Ia meminta agar DLHK Provinsi NTB segera bersikap. Lemahnya penegakan peraturan tentang hutan, terutama dari pemangku kepentingan, membuat aksi mafia jual beli kawasan hutan semakin terbuka. Di kalangan masyarakat kawasan itu bahkan dijual dengan kisaran harga sekitar Rp 5 juta per hektare.

“Kalo diperkirakan, hutan yang dijual itu jumlahnya mencapai 10 hektar lebih. Kawasan itu belum termasuk kawasan hutan yang masuk ke dalam hutan kawasan Desa Mujahiddin, Kecamatan Brang Ene, Kabupaten Sumbawa Barat Sumbawa,” ujarnya.

Menurutnya, DLHK NTB mesti menindak secara hukum semua pihak yang terlibat dalam pusaran jual beli lahan hutan milik negara tersebut.

“DLHK itu penegak hukum. Kalau tanah negara dirampas, tindak dong secara hukum. Karena DLHK berwenang melakukan penyelidikan dan penyidikan atas dugaan perambahan kawasan hutan negara. Dan ini sesuai pasal 77 UU Nomor 41 Tahun 1999 Tentang Kehutanan, dimana setiap institusi penegak hukum baik Polri maupun termasuk Penyidik Pegawai Negeri Sipil (PPNS) pada DLHK berwenang melakukan pemeriksaan terhadap dugaan melakukan tindak pidana kehutanan,” pungkasnya.

Kepala Kesatuan Pengelolaan Hutan (KPH) Sejorong Mataiyang, Syahril SH, kepada wartawan, Rabu 15 Maret 2023, membenarkan adanya penyerobotan kawasan hutan tersebut, dan dirinya mengakui telah berkoordinasi dengan KPH setempat untuk menyelesaikan persoalan dengan warganya.

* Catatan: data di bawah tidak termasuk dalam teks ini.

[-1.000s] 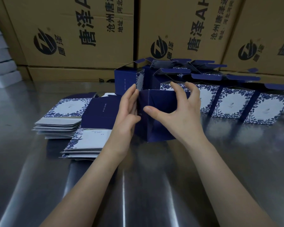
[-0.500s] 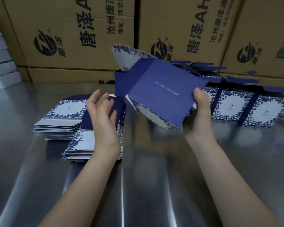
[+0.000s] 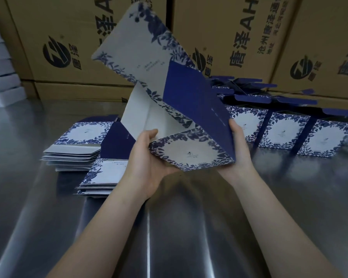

“Benar ada aktivitas warga lombok di sana. Oknum tersebut mengaku membeli lahan kepada warga setempat sejumlah 10 hektar dengan harga Rp 5 juta per hektar,” kata Syahril.

Sementara Sirajudin, Kepala Kesatuan Pengelolaan Hutan (KPH) Orong Telu, mengakui bahwa kejadian tersebut terjadi pada bulan September 2022. Bermula dari laporan Kades Mungkin tentang adanya perambahan hutan oleh warga lombok.

“Setelah koordinat yang dikasih oleh Kades Mungkin diolah, ternyata lokasi tersebut masuk wilayah KSB. Kami langsung berkoordinasi dengan KPH Sejorong untuk sama-sama menyelesaikan permasalahan perbatasan tersebut,” tutup Kepala KPH Orong Telu.